Notturno, 2020.
Written and directed by Gianfranco Rosi.
SYNOPSIS:
Gianfranco Rosi’s new documentary is an immersive portrait of those trying to survive in the war-torn Middle East.
Gianfranco Rosi’s (Fire at Sea) new documentary affirms both the strengths and weaknesses of his quasi-observational filmmaking style, delivering a deeply-felt yet flawed collage of life lived on the borders of Iraq, Kurdistan, Syria, and Lebanon.
Without much of a guiding “narrative” to speak of beyond a brief opening title card and occasional chatter from Rosi’s subjects, Notturno is largely focused on constructing meaning through loaded, often harrowing and mostly wordless imagery.
It’s an approach which sometimes proves ponderous, yet is at the same time effective in creating an immersive, slice-of-life feel. Rosi’s film opens with an incredible shot of soldiers jogging in a circuit, with a new wave of men emerging from the left-hand side of the screen periodically. Moments later, we see a woman wailing in the jail cell where her son was tortured and killed.
These scenes set a powerful tone from the outset, while establishing that Rosi is keen to leap from one scenario to another with no more specific link than the sheer human struggle of those attempting to survive in the fraught Middle East.
In one aside, Rosi is granted access inside a psychiatric ward, where patients are acting out a play to make sense of their feelings. Elsewhere a young boy cleans a rifle before heading out into the airy wilderness to hunt food for his many siblings. An all-female squad of soldiers sweep a series of buildings as a training exercise. In prison, dozens of men are crammed into a single cell like battery farmed chickens.
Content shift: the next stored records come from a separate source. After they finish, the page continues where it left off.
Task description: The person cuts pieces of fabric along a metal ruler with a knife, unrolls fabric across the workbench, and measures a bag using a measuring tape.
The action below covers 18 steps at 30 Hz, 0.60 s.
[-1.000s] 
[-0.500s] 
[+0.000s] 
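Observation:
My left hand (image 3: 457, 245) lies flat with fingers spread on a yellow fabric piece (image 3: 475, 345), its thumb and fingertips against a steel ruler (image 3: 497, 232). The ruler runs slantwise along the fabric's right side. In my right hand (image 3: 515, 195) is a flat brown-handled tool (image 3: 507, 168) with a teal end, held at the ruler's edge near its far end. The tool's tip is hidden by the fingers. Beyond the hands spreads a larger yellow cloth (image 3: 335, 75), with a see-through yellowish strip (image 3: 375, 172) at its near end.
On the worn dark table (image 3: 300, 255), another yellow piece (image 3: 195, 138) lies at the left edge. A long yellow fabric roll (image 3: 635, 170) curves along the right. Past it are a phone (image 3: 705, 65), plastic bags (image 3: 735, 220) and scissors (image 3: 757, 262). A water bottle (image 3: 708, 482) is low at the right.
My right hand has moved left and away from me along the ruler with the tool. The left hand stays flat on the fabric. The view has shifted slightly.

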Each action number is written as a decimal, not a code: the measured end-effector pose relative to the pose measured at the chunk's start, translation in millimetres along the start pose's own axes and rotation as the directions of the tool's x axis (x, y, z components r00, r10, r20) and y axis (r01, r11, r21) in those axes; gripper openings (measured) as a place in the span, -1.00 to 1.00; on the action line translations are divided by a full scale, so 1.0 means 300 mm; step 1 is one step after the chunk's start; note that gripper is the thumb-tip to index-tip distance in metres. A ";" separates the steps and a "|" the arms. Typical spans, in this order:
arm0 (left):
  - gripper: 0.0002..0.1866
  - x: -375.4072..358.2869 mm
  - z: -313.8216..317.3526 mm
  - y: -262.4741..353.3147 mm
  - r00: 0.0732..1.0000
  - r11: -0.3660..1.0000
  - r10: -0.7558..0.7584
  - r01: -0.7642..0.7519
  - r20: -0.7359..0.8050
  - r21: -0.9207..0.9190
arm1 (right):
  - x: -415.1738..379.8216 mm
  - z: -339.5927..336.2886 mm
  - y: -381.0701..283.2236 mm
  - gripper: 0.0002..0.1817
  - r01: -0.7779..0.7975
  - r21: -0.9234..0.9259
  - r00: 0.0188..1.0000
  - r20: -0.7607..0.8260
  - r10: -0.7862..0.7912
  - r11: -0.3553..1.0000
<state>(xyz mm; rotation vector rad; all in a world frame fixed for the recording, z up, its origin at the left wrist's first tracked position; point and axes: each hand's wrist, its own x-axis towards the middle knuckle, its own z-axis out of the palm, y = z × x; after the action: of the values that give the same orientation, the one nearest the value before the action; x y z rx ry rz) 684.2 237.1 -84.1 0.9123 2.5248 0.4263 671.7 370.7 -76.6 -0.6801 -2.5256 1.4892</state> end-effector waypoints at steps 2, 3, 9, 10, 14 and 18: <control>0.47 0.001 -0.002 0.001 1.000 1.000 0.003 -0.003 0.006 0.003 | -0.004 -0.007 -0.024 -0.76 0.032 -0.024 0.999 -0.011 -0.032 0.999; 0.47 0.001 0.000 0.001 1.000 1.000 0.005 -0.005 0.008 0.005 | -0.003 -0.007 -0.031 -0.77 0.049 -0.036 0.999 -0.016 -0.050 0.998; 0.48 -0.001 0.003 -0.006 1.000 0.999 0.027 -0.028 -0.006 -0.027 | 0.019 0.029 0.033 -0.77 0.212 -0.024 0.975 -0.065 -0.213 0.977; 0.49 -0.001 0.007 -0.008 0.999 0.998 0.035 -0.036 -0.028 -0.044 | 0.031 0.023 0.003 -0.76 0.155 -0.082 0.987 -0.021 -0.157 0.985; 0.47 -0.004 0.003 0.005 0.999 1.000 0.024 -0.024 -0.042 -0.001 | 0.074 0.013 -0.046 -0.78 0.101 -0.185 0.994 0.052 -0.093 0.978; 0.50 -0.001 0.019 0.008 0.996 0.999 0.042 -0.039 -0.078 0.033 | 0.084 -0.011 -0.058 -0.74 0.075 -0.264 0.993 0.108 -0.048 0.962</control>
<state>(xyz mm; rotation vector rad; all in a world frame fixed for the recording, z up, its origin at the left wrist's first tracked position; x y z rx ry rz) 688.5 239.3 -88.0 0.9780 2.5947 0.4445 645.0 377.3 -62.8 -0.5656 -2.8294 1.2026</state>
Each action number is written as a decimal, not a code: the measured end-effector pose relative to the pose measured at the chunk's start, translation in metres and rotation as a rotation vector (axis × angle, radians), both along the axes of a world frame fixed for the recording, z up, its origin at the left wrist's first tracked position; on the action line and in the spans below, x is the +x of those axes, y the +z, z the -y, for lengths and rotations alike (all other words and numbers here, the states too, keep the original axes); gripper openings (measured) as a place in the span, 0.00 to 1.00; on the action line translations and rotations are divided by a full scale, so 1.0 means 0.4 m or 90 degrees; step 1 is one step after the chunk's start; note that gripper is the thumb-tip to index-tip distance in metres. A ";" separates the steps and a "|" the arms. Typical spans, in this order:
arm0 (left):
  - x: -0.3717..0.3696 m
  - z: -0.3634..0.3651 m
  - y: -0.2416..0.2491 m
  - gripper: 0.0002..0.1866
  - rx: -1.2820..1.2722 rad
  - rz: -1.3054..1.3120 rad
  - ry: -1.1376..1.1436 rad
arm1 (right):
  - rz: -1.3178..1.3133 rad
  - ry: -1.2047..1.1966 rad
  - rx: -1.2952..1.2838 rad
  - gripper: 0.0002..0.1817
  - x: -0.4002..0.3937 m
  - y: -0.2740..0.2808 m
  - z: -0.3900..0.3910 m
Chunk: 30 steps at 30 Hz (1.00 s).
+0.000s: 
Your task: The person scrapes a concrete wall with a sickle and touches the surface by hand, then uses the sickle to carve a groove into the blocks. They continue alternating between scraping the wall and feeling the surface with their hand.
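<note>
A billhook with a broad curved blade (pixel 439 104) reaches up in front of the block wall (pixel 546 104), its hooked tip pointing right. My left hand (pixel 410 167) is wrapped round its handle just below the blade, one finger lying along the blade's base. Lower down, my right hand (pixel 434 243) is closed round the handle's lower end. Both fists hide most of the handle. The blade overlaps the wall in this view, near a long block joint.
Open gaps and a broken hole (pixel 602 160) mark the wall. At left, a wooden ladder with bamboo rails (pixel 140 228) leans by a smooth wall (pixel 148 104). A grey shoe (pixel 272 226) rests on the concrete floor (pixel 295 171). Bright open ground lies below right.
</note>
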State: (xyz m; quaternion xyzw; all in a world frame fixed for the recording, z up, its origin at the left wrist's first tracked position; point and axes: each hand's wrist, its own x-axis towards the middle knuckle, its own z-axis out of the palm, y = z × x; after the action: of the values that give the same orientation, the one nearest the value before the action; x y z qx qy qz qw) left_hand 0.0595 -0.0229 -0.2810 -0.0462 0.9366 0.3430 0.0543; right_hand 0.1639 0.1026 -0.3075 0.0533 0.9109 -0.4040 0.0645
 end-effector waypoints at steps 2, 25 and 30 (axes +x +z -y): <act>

Each of these scenes proves rousing in their own way, though by far the most evocative segment on offer is a devastating mid-film sequence in which Yazidi children who have witnessed ISIS’ genocide first-hand draw what they have seen and talk it through with a therapist.
The images and spoken tales of internment, torture, and death are obviously upsetting, with the added heartbreak of such young souls shouldering the weight of so much pain and fear. Seeing all the drawings stuck to the wall, where we can discern scrawled imagery of spectral ISIS death merchants, severed limbs, impending decapitations, and the burning of bodies, renders the imagined real in a uniquely nauseating way.
Another especially heart-rending sequence sees a mother listen to the increasingly urgent, desperate phone messages from her kidnapped daughter, who begs her to pay a ransom to her captors. It’s a short scene, but one thoroughly awash in agony, especially with the particulars of its outcome unknown – though audiences may well make their own unfortunate deductions.
As starkly effective as so many of the images are, though, it’s difficult to let go of the fact that large swaths of the film feel excessively staged, with contrived camera placement drawing attention to its own artifice, suggesting that many of the segments are as much constructed as they are captured.
If you can let that nagging feeling go, however, this is still a deeply visceral portrait of life in one of Earth’s most hellish regions. It’s easy to appreciate how some might see its lingering depictions of grief as exploitative, but it also draws distinct attention to the horrors these people have lived through.
Even in its more plodding moments – of which there are many, to be fair – Notturno is beautifully filmed by Rosi, who serves as his own cinematographer. His sharp eye for framing and striking imagery is clear in every moment, with the end result as gorgeous and considered as any narrative feature.
All in all there’s a fair argument to be made that the assortment of moving photographs might’ve felt more directly impactful as a concise short, because some of the more laboured passages do detract somewhat from the overall emotional effect. Also, the more obviously staged sequences will have you thinking far more about the documentary form itself than Rosi likely intended.
A grim yet beautiful tableau, if perhaps too spare in presentation – and too obviously arranged for its filmmaker’s benefit – to fully satisfy.